You'll choose between timed activities that occur -- you guessed it -- at a specific time of day, or triggered activities that happen on your command, or when certain conditions are met. I started my tests with a triggered activity labeled "School Pride." At the tap of a button on my smartphone app, the Philips Hue bulbs in our office would change to my alma mater's school colors. The hub would need to receive the signal from my smartphone over Wi-Fi, then send a Wi-Fi signal to the Philips bridge, telling it to send a ZigBee signal out to the bulbs, changing their color (yep, you still need the Philips bridge to use Hue bulbs with Staples Connect, at least for now). The activity worked like a charm each time, and never with any noticeable lag.
Next, I moved on to something a little more difficult: an activity involving two distinct protocols. After adding a Yale smart deadbolt to my system, I programmed the Hue bulbs to turn green whenever I unlocked the deadbolt and red whenever I locked it. Again, the activity worked perfectly, the lights changing almost instantly each time. I tried out some timed activities as well, with equally satisfying results.
One gripe, though: as of this writing, you can only create new activities from the iPad version of the app. iPhone and Android users can trigger existing activities, but will have to log on to the Web interface to add new ones. Zonoff tells me that an update to the iPhone app that includes support for activity creation is coming "in the next week or two," and that users of all devices should expect updates on "a pretty regular basis."
Beyond the activities, you'll also have remote control of your devices within the app. If you want to unlock the deadbolt or change the color of the Hue bulbs, you're just a few taps away. My only complaint with these controls is that they're often a bit basic and not quite as extensive as you'd find in the device's native app or software. You won't be able to send your Hue bulbs into a preprogrammed party mode, for instance, and you won't be able to automate your deadbolt based on the specific user code that's being entered. For times like this, when you need more than a basic level of control, you'll probably find yourself back in the Philips Hue app, or punching settings directly into your lock. Consumers who expect a master hub to offer near-total control over their devices might find this a little bit disappointing.
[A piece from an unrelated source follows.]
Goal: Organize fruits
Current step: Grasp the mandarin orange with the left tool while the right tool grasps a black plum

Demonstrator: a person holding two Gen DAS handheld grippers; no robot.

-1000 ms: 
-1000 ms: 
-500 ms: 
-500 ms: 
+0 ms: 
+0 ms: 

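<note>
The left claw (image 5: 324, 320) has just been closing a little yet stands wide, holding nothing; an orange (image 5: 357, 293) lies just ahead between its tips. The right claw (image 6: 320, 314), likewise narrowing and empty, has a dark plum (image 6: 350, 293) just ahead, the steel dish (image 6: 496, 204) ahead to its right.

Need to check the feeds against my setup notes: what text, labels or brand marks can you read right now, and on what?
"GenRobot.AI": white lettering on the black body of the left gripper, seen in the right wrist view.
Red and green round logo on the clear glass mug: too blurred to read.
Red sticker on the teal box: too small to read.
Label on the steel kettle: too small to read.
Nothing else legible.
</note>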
Is Staples Connect the one device to rule them all? It could be at some point, but it isn't yet -- and neither is anything else. No system has locked down compatibility with enough products to claim a stranglehold on the market, and none of them offer anything near full, across-the-board functionality for everything in your system.
But Staples is off to a very solid start, with a strong variety of products, an easy-to-use app, and enough basic controls to merit early adoption. Its hardware partnership with Linksys is worth remembering, too, as we might be nearing a point where devices like these don't just plug into routers but replace them altogether. Most important is the price, which for most consumers will clearly be an easier sell than the $299 Revolv. Guessing exactly where the market is headed would be a gamble, but at $99, it's an affordable one.